未来がよくなる見込みは遠ざかり、援助の手も遠ざかり、一日を生き延びる苦痛が増して、ますます「今この瞬間」のことしか考えられなくなる悪循環にずるずると落ちていってしまう。

 人生は、言うことをきかない子供のようにいつも好き勝手にふるまうくせに、いざ見切りをつけようとすると、目に涙をいっぱいためて俺をじっと見上げる。もう一度くらいチャンスをやってみようか。すると俺はまた例外なく裏切られて、こうして窮地に追いやられるのだ。今度はそうあってはならない。なにもするまい。これ以上チャンスをやるまい。

 

「なぜ貧困層は、未来につながる行動をせず、酒を飲んだり仕事を放棄したり、場当たり的な行動ばかりするんだ」と、安定した立場にいる人間は、冷たい目線で問う。
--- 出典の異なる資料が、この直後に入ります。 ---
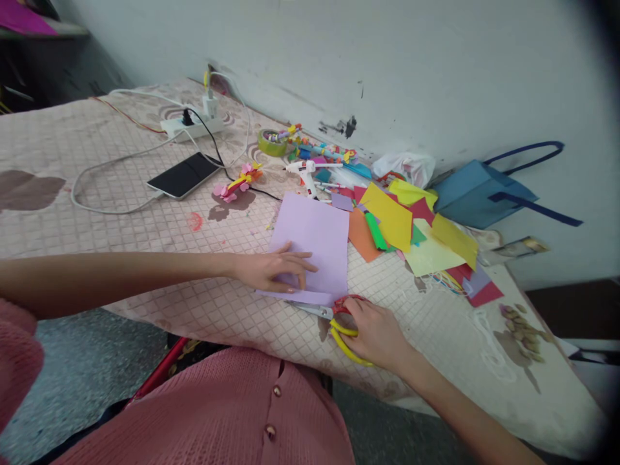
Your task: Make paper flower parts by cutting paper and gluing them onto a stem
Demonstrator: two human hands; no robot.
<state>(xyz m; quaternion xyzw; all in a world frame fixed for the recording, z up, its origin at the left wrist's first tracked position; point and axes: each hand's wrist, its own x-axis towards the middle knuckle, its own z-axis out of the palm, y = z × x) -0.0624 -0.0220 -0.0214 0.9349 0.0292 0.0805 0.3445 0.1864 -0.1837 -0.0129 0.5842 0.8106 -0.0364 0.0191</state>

それにたいして著者は、追い詰められていく人間の時間感覚とその変化を、おそるべき筆致で描くことで答える。

人間は、どれほどつらい状況でも、未来を考えて期待したり不安を覚えたりする。しかし、その先には、希望を捨てて未来を放棄した人間の住む地平がある。恐ろしい、とても恐ろしい小説だった。

路上で一度失ったものは二度と取り戻すことはできない。羞恥心や侮辱感の次はまた別のものを差し出さなければならず、差し出すものがなくなるまで失い続け、ついにすべてを失った自分自身の姿を想像するのは切ないことだ。

今でもそういうものを希望と呼べるならば。